Furthermore, AI can also identify specific needs of self-represented litigants, such as the need for legal education and resources and greater support and guidance from the courts. This could inform policy decisions and initiatives to improve access to justice.
In addition to providing information to policymakers and advocating for a data-first approach, AI can be deployed directly to SRLs. Virtual assistants and chatbots, such as ChatGPT, could endow self-represented litigants with the answers to common legal questions, help in drafting documents, and provide tips and guidance on courtroom formalities. This could mitigate the undersupply of legal services, geographic and linguistic barriers, and the costs of existing legal options.
While AI has the potential to benefit both SRL advocates and research groups, and self-represented litigants themselves, it is of utmost importance to account for ethical considerations. AI is primarily intended to augment human intelligence, not replace it. While it is a fantastic way to extract patterns from large-scale and unconventional data, these patterns also need to be interpreted and checked by people. For instance, there is a risk of bias in the data used to train the AI algorithms, which could lead to inaccurate or unfair conclusions. There is also a risk of privacy breaches if the AI analyses personal information without proper safeguards. Specifically, in the case of direct use for self-represented litigants, it is crucial to note that AI can provide legal information but cannot offer legal advice. As such, it is essential to approach AI in this context with caution and prioritize ethical considerations throughout the process.
How can AI benefit the NSRLP?
The National Self-Represented Litigants Project (NSRLP) is at the forefront of organizations advocating for a data-oriented approach to address the self-representation problem. It is, therefore, no surprise that they are looking toward AI to uncover more information on how to help SRLs. Over the past nine months, I have been fortunate to work with the NSRLP to re-examine their annual litigant intake data using AI. My full final report on this work can be found here.

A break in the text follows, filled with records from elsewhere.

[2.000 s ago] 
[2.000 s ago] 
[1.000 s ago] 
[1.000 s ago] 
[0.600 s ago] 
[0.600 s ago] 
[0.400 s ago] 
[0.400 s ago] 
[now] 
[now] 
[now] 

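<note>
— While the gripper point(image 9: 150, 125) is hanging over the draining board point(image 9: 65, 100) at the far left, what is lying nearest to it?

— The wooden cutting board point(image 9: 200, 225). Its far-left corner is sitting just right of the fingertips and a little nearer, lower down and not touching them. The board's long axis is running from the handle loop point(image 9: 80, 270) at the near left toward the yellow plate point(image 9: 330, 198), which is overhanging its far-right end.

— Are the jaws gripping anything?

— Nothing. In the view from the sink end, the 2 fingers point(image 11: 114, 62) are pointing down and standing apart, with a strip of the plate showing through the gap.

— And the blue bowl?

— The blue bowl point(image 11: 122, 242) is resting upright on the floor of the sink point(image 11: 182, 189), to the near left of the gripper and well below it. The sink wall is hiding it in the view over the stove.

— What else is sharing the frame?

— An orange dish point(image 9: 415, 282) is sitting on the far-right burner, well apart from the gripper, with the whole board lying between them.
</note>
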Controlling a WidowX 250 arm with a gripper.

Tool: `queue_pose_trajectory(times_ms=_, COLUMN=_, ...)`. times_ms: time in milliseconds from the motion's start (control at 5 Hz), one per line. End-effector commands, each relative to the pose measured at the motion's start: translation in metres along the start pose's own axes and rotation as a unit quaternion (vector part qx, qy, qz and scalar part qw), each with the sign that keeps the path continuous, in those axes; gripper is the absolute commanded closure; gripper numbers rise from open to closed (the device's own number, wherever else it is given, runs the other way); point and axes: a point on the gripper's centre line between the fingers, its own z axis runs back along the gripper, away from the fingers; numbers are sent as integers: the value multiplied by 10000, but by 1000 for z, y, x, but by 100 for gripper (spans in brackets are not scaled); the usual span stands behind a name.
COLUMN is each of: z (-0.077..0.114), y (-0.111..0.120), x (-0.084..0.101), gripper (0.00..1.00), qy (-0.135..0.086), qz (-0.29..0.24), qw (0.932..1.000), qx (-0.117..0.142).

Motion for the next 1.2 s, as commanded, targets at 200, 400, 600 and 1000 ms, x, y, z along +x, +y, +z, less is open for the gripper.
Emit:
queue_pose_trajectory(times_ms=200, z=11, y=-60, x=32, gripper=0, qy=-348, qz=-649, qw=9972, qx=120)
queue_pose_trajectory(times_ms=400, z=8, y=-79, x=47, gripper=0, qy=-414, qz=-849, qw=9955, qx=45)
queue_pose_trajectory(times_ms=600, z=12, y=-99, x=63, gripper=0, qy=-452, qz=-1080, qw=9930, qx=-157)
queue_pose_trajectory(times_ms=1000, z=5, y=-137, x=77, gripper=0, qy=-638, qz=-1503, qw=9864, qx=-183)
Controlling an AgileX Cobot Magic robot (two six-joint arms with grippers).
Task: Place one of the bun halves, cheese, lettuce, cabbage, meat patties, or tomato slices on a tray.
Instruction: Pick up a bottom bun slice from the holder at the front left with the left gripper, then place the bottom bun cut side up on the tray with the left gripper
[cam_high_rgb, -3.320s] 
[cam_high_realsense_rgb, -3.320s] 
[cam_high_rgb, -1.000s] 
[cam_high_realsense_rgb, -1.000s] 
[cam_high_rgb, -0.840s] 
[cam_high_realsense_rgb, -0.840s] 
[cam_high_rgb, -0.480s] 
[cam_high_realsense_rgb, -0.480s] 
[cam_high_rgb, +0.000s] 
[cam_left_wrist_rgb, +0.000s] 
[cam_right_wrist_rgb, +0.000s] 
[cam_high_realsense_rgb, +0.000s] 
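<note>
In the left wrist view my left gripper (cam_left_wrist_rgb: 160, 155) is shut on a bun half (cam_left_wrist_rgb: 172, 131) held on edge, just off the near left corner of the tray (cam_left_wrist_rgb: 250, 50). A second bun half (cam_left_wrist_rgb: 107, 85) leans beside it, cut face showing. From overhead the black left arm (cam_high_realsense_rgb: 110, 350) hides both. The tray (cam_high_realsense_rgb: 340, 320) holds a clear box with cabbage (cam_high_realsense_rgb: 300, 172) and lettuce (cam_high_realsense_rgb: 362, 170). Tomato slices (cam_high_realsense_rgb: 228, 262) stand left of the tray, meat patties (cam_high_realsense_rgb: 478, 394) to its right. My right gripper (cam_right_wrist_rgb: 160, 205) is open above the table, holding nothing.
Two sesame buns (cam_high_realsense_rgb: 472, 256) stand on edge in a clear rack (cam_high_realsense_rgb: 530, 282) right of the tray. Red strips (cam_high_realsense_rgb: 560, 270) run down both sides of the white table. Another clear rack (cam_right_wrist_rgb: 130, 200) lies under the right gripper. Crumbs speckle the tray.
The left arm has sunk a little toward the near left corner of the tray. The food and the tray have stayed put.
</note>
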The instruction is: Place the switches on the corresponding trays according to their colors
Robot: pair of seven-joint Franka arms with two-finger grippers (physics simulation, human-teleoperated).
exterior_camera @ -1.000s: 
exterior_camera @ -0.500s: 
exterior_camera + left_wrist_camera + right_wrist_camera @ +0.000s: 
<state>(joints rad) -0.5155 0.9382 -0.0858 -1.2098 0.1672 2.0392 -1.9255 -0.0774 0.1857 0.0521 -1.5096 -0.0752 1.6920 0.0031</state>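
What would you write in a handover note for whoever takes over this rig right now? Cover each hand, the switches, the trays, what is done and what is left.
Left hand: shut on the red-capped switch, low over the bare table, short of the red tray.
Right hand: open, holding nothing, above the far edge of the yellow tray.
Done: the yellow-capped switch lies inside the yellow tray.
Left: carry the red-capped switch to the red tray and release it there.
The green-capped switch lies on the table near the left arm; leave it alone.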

“Inaccessible Justice” is a qualitative and quantitative analysis of demographics, socioeconomics, and experiences of self-represented litigants in Canada. The report utilizes AI to extract sentiments behind self-reported experiences of litigants and correlate positive or negative experiences with other characteristics, such as income, age, gender, and ethnicity. It uses various AI models and tools to analyse SRL data comprehensively. It further promotes the NSRLP’s mission to adopt an evidence-based framework.
The report also includes an introduction to AI written in plain and easy-to-understand language for anyone interested in learning what AI is, how it works, and its applications. My goal in writing the report was not only to uncover new and hidden conclusions about the self-representation problem but also to introduce how AI can be used in this field. As such, my report suggests avenues for future research and highlights that new AI and digital approaches can support the NSRLP in raising awareness for the needs of self-represented litigants and their experiences.
In short, the inadequate data tracking of self-represented litigants in Canada is a significant issue that leads to incomplete perceptions of who they are and the challenges they face. However, by using AI to analyse qualitative data, we can gain a more realistic understanding of their experiences and needs, which can inform policy decisions and initiatives to improve access to justice for all.